As percepções da quarentena e a empatia social. Foto: Vitória Quaresma
por Ravena Soares (texto) e Vitória Quaresma (fotografia) / AES
E cá estou eu, no dia de número incontável da quarentena. É a Semana Santa, a qual comemoro desde que me entendo por gente, pois crescer em um lar cristão me deu essa vantagem. Antes dessa semana, houve outra, outra e outra e lá se vão quase 30 dias – um mês, em um confinamento que parece durar mil anos. A ideia de ficar em casa por tantos dias sem contato com a considerada vida real, é um tanto assustadora e, por vezes, deprimente.
Como boa parte da juventude moderna do século 21, sou viciada em livros e séries, então, ficar em casa nunca foi um problema. Sempre troquei baladas, noites de bebedeira e farra pela minha própria companhia e, de fato, passar o fim de semana em casa, após uma semana inteira de trabalho e faculdade, sempre foi o meu maior prazer.
Mas percebi, nesses quase 30 dias trancafiada, que há uma grande diferença entre querer ficar em casa e precisar ficar e de repente, a rotina estágio-faculdade, que considerava cansativa, virou saudade. Cansativo mesmo é não ver gente.
Veja bem, apesar de amar ficar em casa, ainda sou uma jornalista em formação, tenho meu lado ‘humanas’ aguçado, e estar rodeada de pessoas é a minha maior paixão. O que eu realmente escolhi viver. Esse mesmo lado ‘humanas’ tem sido o ponto alto desses dias, que estão me fazendo pensar com mais empatia do que o habitual. Afinal, se isolar socialmente é a maior prova de empatia coletiva dos últimos anos.
Refletindo sobre isso, percebi – mais uma vez – o quão injusta nossa realidade é e que nem tudo é sobre meritocracia. Reconheço meus privilégios em meio a um País em que a desigualdade social é gritante: tenho um bom lar, acesso à internet, várias refeições ao dia e uma boa estrutura familiar, mas ainda assim encontro dificuldades em realizar meu trabalho em home office e assistir às aulas em EAD. A casa pequena não me dá a privacidade necessária, a internet falha e o computador compartilhado me impede de realizar alguns trabalhos, mas ainda assim tenho mais estrutura que a maioria dos brasileiros.

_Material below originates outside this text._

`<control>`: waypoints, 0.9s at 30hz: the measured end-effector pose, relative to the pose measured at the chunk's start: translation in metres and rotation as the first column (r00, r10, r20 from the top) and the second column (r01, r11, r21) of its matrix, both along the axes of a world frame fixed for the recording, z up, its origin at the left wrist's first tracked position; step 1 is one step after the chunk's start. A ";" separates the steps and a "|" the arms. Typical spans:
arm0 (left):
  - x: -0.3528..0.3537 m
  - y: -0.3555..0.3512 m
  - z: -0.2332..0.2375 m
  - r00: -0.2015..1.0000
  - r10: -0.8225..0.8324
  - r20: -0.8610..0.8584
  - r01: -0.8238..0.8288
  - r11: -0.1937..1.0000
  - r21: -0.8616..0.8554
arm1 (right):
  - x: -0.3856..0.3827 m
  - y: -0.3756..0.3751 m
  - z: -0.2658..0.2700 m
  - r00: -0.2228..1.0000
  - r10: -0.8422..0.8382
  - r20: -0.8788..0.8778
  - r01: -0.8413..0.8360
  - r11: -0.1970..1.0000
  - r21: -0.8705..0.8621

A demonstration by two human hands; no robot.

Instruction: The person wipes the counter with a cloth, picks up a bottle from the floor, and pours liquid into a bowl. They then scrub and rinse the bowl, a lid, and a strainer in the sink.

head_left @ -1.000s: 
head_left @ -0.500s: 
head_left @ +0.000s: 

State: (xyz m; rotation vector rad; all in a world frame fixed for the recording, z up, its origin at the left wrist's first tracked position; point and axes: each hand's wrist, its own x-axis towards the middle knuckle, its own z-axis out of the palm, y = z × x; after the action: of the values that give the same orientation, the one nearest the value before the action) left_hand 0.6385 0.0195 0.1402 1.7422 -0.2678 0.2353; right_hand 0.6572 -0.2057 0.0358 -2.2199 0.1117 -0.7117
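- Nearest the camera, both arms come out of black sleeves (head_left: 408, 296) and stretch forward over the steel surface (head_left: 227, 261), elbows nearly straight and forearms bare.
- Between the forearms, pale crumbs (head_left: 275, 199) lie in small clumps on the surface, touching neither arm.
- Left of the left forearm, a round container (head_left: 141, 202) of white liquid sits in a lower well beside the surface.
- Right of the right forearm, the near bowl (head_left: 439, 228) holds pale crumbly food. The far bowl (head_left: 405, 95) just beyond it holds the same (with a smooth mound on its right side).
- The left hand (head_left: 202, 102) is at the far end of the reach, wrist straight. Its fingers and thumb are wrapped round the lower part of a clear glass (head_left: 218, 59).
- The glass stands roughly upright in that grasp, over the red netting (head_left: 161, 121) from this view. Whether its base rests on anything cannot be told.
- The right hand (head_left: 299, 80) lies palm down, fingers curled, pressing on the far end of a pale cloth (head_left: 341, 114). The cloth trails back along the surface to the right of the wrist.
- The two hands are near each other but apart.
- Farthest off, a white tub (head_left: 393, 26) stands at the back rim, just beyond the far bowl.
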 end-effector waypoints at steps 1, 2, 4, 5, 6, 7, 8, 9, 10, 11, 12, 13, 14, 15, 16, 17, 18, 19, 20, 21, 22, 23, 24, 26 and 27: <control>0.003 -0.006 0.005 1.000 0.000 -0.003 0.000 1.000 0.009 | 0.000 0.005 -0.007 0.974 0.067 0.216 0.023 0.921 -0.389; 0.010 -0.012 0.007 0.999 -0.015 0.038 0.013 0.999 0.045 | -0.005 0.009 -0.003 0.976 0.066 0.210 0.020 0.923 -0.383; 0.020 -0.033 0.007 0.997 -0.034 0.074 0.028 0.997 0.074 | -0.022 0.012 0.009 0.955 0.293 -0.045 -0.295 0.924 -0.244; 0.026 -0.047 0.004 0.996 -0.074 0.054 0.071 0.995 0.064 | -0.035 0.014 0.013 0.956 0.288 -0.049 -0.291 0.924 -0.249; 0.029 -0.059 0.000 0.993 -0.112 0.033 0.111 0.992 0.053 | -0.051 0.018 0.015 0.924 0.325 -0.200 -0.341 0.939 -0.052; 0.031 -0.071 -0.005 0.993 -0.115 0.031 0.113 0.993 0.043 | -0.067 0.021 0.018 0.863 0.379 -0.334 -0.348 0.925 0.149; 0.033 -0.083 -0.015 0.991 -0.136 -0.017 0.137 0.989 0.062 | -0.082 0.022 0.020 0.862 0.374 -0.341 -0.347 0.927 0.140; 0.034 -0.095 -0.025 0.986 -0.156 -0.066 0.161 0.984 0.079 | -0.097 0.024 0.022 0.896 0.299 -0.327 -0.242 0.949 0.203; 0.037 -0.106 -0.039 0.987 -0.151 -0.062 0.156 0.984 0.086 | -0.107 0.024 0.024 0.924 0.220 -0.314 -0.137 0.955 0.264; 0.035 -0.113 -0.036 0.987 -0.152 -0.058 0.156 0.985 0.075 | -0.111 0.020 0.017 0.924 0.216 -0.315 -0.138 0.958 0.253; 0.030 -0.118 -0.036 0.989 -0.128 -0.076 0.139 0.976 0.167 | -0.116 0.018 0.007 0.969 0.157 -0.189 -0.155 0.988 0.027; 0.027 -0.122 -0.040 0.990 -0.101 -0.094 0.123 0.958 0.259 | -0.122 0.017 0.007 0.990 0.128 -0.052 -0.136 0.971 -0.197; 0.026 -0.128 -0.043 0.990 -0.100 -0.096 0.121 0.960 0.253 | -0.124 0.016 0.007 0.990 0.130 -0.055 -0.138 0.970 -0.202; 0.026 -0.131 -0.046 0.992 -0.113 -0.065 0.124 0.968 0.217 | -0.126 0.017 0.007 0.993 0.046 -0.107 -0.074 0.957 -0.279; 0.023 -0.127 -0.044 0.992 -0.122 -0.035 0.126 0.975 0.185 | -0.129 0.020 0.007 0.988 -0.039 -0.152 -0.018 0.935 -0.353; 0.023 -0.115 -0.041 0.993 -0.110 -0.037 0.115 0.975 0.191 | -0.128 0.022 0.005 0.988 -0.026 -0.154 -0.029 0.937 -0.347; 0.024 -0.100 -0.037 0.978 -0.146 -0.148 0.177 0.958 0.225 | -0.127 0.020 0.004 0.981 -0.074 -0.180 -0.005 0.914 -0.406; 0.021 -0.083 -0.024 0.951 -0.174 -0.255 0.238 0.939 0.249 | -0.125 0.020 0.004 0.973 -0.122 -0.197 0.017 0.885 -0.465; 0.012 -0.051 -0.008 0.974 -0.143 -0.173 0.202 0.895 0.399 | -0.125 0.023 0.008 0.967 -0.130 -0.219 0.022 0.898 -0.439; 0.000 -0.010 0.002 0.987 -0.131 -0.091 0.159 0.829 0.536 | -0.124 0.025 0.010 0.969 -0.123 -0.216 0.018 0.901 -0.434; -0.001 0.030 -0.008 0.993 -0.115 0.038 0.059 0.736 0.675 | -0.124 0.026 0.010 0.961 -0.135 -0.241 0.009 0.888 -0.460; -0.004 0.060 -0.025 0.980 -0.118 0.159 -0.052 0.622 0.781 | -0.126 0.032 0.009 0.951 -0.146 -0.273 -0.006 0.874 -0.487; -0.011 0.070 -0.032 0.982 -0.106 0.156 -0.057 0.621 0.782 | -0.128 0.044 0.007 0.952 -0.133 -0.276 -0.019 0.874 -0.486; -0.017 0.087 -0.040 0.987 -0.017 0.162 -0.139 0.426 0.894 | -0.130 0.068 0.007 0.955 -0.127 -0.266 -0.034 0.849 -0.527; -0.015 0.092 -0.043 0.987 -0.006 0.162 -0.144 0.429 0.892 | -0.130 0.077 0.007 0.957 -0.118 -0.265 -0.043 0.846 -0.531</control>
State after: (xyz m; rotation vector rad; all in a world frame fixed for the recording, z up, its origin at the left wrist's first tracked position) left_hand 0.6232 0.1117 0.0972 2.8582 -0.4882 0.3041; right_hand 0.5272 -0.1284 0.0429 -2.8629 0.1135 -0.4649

É a típica vida do jovem-adulto classe média baixa, apenas. Todos esses pensamentos me levaram a uma realidade desconhecida por mim, para a vida daqueles que não possuem conforto, alimentação ou acesso fácil a redes de internet e ensino, que foram demitidos de seus trabalhos por não terem condições de um home office, talvez, ou apenas foram porque as empresas precisaram fazer cortes de custos emergenciais para a situação inesperada.
Se eu, com todo o conforto possível, estou tendo inúmeras dificuldades de exercer o que amo, imagine a Maria, que divide um cômodo com mais cinco irmãos e precisa estudar para um vestibular muito concorrido. Ou a Lurdes, que
não tem condições financeiras para ter um computador e internet e passa horas em busca de livros em lixões. Penso também no João, que come farinha e água uma vez por dia e contava com a alimentação da rede pública de ensino, e agora nem isso tem. E também tem o Carlos, que foi demitido por não ter o que oferecer à empresa em meio a essa crise. São tantas realidades dentro de um único país que não cabem em um texto escrito por uma estudante de Jornalismo privilegiada, que está passando por uma situação difícil que atinge todo o mundo, diferentemente das pessoas que passam por isso todos os dias, durante anos e não são alcançadas. Meu isolamento social tem durado quase 30 dias, enquanto o deles tem durado uma vida inteira.
Eu escolhi, por saúde, por proteção, por empatia, estar isolada pelo tempo que for necessário e carrego as marcas desta escolha. Mas as Marias, as Lurdes, os Joãos e os Carlos que vivem por aí, vivem em um isolamento social que parece ser infinito e eles não escolheram isso, mas nós, como sociedade, os forçamos a vivê-lo. Essas tem sido minhas percepções durante os meus dias difíceis da quarentena, que estão sendo regados por uma fé que acredita que os dias bons estão próximos e que com eles virão à consciência de que precisamos mudar urgentemente.